» **WORK INSTRUCTIONS**
Could you copy the whole listing below exactly as written?

+++ INFORMATION PROVIDED +++

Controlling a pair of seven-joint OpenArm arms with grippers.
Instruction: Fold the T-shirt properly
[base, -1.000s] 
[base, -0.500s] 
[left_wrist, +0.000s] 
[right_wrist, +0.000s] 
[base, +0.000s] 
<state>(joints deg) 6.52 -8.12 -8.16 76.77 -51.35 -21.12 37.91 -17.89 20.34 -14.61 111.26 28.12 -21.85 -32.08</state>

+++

» **FINISHED TASK**
Controlling a pair of seven-joint OpenArm arms with grippers.
Instruction: Fold the T-shirt properly
[base, -1.000s] 
[base, -0.500s] 
[left_wrist, +0.000s] 
[right_wrist, +0.000s] 
[base, +0.000s] 
<state>(joints deg) 6.52 -8.12 -8.16 76.77 -51.35 -21.12 37.91 -17.89 20.34 -14.61 111.26 28.12 -21.85 -32.08</state>

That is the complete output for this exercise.